— Collected data entries —
________________________________________
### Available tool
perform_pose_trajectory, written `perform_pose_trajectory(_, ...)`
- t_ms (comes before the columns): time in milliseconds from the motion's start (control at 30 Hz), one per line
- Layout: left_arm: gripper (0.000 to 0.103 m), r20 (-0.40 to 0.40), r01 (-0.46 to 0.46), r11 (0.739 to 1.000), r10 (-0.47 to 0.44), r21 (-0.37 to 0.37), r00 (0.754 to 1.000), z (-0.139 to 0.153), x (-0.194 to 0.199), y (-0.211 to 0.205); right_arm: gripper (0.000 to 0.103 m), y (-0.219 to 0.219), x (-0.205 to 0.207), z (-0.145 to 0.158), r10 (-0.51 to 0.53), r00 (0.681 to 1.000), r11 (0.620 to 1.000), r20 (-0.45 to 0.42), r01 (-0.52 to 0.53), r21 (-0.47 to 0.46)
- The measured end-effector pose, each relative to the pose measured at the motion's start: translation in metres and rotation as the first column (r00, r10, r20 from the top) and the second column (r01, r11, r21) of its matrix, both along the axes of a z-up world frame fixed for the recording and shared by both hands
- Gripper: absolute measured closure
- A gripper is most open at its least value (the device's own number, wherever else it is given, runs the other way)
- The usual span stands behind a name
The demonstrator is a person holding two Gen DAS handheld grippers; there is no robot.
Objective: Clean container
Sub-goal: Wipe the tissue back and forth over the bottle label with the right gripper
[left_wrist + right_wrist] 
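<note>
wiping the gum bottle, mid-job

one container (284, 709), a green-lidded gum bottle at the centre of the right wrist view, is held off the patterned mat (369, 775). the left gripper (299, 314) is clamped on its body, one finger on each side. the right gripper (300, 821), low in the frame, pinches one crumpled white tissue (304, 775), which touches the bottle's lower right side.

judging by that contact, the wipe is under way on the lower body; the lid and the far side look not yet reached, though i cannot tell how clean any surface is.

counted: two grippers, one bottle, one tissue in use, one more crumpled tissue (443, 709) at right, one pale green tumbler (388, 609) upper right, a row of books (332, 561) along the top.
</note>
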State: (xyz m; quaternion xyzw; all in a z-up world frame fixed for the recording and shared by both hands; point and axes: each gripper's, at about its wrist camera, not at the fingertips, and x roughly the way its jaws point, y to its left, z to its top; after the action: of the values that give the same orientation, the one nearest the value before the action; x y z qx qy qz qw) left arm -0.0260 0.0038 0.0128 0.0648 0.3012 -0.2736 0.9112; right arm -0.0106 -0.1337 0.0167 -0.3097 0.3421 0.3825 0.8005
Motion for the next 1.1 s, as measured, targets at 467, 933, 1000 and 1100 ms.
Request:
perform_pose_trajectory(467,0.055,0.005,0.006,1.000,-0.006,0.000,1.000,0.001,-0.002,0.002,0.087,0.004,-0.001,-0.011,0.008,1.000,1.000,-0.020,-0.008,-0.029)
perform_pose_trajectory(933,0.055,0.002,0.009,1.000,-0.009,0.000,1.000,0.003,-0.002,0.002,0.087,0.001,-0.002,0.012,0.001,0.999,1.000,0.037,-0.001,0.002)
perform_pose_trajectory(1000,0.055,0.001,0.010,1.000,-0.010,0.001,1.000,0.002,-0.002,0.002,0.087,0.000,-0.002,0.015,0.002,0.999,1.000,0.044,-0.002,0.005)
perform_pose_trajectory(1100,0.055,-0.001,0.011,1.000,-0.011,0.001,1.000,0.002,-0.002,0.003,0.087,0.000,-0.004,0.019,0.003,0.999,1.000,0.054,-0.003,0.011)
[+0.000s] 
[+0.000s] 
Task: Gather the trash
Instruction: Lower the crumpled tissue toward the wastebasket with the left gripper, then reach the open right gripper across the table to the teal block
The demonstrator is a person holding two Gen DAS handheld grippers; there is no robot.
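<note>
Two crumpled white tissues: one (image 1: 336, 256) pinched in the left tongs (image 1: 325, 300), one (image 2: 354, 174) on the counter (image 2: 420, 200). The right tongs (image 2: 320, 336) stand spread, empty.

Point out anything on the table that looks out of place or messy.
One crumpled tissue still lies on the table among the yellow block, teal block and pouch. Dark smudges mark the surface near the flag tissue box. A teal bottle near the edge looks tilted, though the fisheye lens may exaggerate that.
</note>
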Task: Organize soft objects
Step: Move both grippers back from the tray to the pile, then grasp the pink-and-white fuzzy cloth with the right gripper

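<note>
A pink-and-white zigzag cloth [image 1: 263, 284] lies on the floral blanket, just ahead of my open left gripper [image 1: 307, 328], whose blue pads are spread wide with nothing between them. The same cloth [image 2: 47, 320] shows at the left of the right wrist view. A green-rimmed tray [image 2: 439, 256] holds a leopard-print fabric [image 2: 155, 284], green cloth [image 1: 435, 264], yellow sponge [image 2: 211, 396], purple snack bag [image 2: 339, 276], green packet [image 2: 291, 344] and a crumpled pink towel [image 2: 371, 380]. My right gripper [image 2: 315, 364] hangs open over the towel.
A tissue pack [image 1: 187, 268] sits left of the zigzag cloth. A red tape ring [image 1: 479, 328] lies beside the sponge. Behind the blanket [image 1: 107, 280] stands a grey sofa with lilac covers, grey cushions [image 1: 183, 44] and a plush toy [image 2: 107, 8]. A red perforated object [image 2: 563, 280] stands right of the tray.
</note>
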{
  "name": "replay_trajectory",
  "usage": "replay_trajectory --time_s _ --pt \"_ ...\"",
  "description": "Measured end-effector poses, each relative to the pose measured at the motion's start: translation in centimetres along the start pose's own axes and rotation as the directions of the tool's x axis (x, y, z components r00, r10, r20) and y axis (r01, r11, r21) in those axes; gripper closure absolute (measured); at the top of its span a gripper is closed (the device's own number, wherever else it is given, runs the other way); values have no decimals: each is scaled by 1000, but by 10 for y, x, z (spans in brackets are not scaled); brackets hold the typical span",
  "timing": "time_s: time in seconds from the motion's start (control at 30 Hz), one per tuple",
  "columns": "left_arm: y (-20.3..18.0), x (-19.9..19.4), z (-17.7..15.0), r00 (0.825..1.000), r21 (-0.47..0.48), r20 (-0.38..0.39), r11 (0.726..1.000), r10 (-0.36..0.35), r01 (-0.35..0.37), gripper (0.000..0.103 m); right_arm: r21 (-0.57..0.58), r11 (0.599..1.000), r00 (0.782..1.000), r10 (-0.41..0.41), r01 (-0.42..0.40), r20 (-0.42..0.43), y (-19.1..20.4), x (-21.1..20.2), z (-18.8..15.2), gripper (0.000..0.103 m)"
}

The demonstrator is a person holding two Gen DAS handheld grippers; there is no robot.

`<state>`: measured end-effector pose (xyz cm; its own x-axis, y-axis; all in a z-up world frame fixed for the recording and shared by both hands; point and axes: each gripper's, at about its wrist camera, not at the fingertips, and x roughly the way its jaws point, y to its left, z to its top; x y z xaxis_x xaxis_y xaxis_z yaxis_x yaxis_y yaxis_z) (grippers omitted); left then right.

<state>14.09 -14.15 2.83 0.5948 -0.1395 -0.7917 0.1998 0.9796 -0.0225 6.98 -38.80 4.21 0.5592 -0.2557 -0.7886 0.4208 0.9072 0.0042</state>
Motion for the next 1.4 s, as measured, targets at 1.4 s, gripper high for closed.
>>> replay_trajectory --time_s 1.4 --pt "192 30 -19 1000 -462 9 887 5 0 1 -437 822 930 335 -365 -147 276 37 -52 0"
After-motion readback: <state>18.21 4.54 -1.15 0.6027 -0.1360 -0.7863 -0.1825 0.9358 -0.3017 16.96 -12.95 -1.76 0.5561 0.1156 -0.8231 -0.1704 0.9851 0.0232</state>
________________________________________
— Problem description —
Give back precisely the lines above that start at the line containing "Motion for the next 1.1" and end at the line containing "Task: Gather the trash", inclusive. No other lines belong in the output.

— Response to the task —
Motion for the next 1.1 s, as measured, targets at 467, 933, 1000 and 1100 ms.
Request:
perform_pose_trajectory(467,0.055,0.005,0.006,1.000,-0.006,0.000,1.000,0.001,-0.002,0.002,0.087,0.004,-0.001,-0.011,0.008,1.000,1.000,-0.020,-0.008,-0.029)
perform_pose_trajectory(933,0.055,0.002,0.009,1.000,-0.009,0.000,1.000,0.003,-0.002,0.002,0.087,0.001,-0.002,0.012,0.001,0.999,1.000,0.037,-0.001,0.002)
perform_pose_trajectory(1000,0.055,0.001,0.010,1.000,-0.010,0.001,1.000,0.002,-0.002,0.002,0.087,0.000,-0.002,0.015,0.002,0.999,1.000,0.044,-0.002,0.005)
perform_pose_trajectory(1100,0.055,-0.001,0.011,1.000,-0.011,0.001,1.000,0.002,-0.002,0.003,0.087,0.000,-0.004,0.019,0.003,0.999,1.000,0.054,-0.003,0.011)
[+0.000s] 
[+0.000s] 
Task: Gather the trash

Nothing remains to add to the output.